- [Data excerpt]
§

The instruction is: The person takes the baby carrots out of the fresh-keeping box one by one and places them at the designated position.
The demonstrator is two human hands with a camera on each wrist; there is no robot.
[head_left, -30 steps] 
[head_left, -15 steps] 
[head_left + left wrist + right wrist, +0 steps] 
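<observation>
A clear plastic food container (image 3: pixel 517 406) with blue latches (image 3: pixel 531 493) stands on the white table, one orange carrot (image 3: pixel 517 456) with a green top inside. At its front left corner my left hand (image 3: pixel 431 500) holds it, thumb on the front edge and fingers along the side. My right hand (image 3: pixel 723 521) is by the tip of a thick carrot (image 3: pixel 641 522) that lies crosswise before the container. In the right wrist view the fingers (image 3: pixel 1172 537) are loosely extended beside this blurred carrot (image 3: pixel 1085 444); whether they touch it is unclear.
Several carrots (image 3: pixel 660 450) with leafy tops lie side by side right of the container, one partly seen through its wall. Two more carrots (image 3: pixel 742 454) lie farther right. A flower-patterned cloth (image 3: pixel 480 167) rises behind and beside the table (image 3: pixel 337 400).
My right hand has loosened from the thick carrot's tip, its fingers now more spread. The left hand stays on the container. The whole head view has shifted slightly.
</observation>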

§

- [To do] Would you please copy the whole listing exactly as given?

- [Task solution]
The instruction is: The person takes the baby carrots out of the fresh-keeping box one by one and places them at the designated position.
The demonstrator is two human hands with a camera on each wrist; there is no robot.
[head_left, -30 steps] 
[head_left, -15 steps] 
[head_left + left wrist + right wrist, +0 steps] 
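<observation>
A clear plastic food container (image 3: pixel 517 406) with blue latches (image 3: pixel 531 493) stands on the white table, one orange carrot (image 3: pixel 517 456) with a green top inside. At its front left corner my left hand (image 3: pixel 431 500) holds it, thumb on the front edge and fingers along the side. My right hand (image 3: pixel 723 521) is by the tip of a thick carrot (image 3: pixel 641 522) that lies crosswise before the container. In the right wrist view the fingers (image 3: pixel 1172 537) are loosely extended beside this blurred carrot (image 3: pixel 1085 444); whether they touch it is unclear.
Several carrots (image 3: pixel 660 450) with leafy tops lie side by side right of the container, one partly seen through its wall. Two more carrots (image 3: pixel 742 454) lie farther right. A flower-patterned cloth (image 3: pixel 480 167) rises behind and beside the table (image 3: pixel 337 400).
My right hand has loosened from the thick carrot's tip, its fingers now more spread. The left hand stays on the container. The whole head view has shifted slightly.
</observation>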

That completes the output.